Atente para a seguinte passagem, em que
Santo Agostinho se questiona sobre a origem do
mal:
“Quem me criou? Não foi o meu Deus, que é
bom, e é também a mesma bondade? Donde me
veio, então, o querer, eu, o mal e não querer o
bem? Qual a sua origem, se Deus, que é bom, fez
todas as coisas? Sendo o supremo e sumo Bem,
criou bens menores do que Ele; mas, enfim, o
Criador e as criaturas, todos são bons. Donde, pois,
vem o mal?”
AGOSTINHO, Santo. Confissões; De
magistro. São Paulo: Nova Cultural, 1987. Coleção “Os
Pensadores”. Livro VII. Adaptado.
Sobre esse aspecto da filosofia do bispo de Hipona,
considere as seguintes afirmações:
I. Como os maniqueístas, de quem sofreu forte
influência, Agostinho afirmava a existência
do Bem e do Mal e que os homens não eram
culpados de ações classificadas como más.

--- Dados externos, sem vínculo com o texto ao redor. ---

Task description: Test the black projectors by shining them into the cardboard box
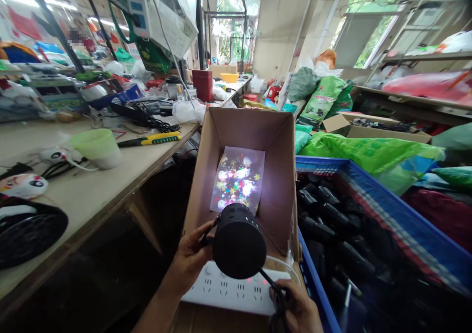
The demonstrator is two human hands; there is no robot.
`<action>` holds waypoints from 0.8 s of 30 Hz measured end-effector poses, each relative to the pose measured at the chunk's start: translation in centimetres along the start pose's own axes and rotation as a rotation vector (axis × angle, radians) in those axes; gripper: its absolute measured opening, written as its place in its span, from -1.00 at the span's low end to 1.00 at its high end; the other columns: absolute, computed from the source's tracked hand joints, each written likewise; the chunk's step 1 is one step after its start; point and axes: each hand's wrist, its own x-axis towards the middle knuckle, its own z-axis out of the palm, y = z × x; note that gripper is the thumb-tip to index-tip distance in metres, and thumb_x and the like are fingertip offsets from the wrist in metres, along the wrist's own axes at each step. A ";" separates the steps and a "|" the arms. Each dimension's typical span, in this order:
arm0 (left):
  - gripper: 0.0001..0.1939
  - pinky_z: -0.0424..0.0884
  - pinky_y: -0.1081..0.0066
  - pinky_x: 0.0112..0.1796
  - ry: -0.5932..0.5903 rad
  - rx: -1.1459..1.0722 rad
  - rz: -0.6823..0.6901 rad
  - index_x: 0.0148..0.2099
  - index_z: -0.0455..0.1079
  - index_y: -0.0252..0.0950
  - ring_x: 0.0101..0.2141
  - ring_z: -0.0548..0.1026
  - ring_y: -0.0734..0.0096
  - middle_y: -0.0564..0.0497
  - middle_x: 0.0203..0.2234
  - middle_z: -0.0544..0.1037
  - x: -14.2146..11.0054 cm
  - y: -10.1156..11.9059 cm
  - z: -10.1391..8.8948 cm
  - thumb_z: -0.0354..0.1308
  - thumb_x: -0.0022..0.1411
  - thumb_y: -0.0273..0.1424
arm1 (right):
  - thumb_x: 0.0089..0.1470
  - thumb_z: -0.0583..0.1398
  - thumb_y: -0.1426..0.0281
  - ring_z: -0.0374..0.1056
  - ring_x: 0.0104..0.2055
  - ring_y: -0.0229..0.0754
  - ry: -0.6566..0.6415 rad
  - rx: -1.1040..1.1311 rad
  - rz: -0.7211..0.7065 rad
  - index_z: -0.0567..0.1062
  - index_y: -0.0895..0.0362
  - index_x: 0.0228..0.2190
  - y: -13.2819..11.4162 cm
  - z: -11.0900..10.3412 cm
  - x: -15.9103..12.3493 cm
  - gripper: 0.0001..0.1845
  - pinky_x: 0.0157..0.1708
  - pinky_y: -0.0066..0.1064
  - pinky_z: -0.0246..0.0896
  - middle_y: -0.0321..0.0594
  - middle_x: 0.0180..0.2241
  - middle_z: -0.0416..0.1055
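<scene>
My left hand (190, 259) grips a black cylindrical projector lamp (239, 240) from the side, its lens aimed into an open cardboard box (217, 175). The lamp throws a coloured pattern of stars and dots (238, 179) onto the box's inner floor. My right hand (297, 307) is closed on a thin black cord (279, 293) running from the lamp. Beneath the lamp and both hands lies a white power strip (230, 291), with a pale cable (283, 263) curving from it. The lamp's front face is hidden from me.
To the right, a blue crate (324, 165) holds several black lamps. On the left, a long workbench (79, 200) carries a green cup, yellow-handled pliers, cables and masks. Green bags and another cardboard box (383, 131) sit beyond the crate.
</scene>
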 end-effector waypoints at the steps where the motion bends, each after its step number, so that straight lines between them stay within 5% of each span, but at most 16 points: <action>1: -0.60 0.46 0.44 -0.32 0.002 0.007 -0.004 -0.14 0.54 -0.07 -0.40 0.52 0.42 0.06 -0.43 0.59 -0.1 0.0 0.0 0.42 -0.12 -0.34 | -0.07 0.21 0.40 0.50 -0.34 -0.06 -0.001 0.005 0.009 0.55 0.09 -0.38 -0.1 0.1 0.0 -0.86 -0.35 -0.39 0.42 -0.16 -0.39 0.57; 24: -0.61 0.41 0.48 -0.18 -0.124 0.107 0.034 -0.06 0.50 -0.09 -0.21 0.52 0.38 0.03 -0.24 0.61 -0.8 0.3 0.6 0.36 0.01 -0.40 | -0.12 0.23 0.14 0.51 -0.38 0.02 0.123 0.052 0.028 0.58 0.05 -0.50 -0.6 0.0 0.7 -0.75 -0.41 -0.32 0.43 -0.13 -0.46 0.57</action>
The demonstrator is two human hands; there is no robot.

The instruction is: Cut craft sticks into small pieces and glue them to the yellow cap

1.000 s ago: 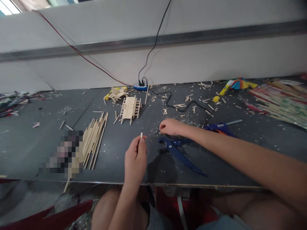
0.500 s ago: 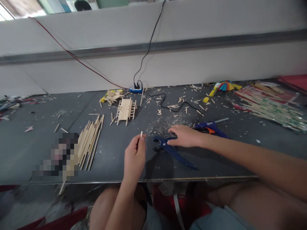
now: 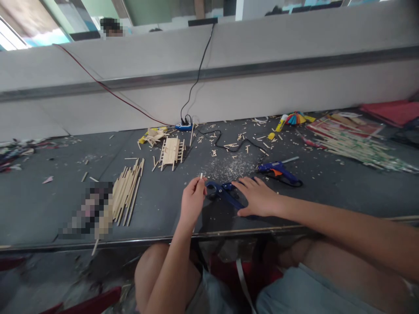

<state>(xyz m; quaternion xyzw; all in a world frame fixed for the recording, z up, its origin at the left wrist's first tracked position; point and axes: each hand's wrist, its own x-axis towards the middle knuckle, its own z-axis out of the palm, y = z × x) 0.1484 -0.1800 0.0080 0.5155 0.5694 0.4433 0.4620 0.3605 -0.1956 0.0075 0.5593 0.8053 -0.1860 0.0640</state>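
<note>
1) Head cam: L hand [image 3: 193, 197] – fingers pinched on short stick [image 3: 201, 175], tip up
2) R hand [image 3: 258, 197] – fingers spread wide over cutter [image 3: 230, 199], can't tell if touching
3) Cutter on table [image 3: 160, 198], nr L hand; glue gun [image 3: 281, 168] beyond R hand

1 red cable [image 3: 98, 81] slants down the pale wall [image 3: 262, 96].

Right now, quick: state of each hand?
Left hand: closed, holding a pale, slender stick.
Right hand: open, spread over the blue, curved-jaw pliers; contact unclear.
</note>
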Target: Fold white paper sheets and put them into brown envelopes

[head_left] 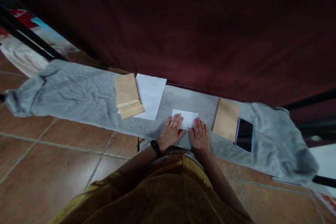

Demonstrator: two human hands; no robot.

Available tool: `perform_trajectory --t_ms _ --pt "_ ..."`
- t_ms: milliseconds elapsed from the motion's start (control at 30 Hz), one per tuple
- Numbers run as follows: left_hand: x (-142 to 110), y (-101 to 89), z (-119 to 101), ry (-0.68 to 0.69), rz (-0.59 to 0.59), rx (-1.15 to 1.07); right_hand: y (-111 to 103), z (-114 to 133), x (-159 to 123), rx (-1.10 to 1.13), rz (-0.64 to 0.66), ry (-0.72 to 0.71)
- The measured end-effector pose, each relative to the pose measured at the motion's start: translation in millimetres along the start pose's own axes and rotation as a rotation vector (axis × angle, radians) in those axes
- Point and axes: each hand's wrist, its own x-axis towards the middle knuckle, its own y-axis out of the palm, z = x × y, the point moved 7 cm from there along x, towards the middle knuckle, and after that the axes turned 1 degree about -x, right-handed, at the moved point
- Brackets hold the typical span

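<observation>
A small folded white paper (187, 117) lies on a grey cloth (78, 92) that covers a narrow bench. My left hand (171, 132) rests flat on the paper's left edge, fingers stretched out. My right hand (200, 135) lies flat on its right lower corner, fingers together and straight. A black band is on my left wrist. Neither hand grips anything.
A stack of brown envelopes (127, 95) sits on a white sheet (151, 94) to the left. Right of my hands lie another brown envelope (226, 119) and a dark phone (244, 135). Dark red fabric (210, 35) hangs behind the bench. The floor (52, 157) is brown tile.
</observation>
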Motion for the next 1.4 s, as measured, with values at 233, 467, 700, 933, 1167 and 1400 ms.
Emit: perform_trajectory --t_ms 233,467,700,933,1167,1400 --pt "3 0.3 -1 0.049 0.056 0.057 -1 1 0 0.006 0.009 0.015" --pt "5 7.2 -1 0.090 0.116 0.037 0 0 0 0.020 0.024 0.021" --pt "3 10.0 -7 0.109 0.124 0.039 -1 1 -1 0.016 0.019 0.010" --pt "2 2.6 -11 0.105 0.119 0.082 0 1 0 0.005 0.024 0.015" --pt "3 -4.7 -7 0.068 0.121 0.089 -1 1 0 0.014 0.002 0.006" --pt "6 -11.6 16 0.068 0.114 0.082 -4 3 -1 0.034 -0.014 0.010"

O mal lhes era inato, portanto, não havia
culpa, mas poderiam obter a salvação da
alma por intermédio da graça divina.
II. Para Agostinho, não se deveria atribuir a
Deus a origem do Mal, visto que, como
Sumo Bem, ele não o poderia criar. São os
homens os responsáveis pela presença do
Mal e cabe a estes fazerem uso de sua
liberdade e escolherem entre a boa e a má
ação.
III. Dispondo do livre arbítrio, o ser humano
pode optar por bens inferiores. Mas o livre
arbítrio não pode ser visto como um mal em
si, pois foi Deus quem o criou. Ter recebido
de Deus uma vontade livre é para o ser
humano um grande bem. O mal é o mau uso
desse grande bem.
É correto o que se afirma em
Gabarito comentado
Resposta correta: C — II e III apenas.
Tema central
A questão trata do problema do mal em Santo Agostinho: como conciliar um Deus bom e criador de tudo com a existência do mal? Isso exige conhecer conceitos agostinianos-chave: livre-arbítrio, mal como privação do bem (privatio boni) e rejeição do dualismo maniqueu.
Resumo teórico e progressivo
- Inicialmente Agostinho foi influenciado pelo maniqueísmo (doutrina dualista que vê o Bem e o Mal como princípios ontológicos). Mais tarde rejeitou essa visão.
- Para Agostinho o mal não é uma substância criada; é ausência ou degradação do bem — privatio boni (Confissões; De libero arbitrio).
- Deus, sendo Sumo Bem, não cria o mal. O mal surge do mau uso do livre-arbítrio dos seres racionais: ao escolher bens inferiores ou desordenados, a vontade se afasta do Bem supremo.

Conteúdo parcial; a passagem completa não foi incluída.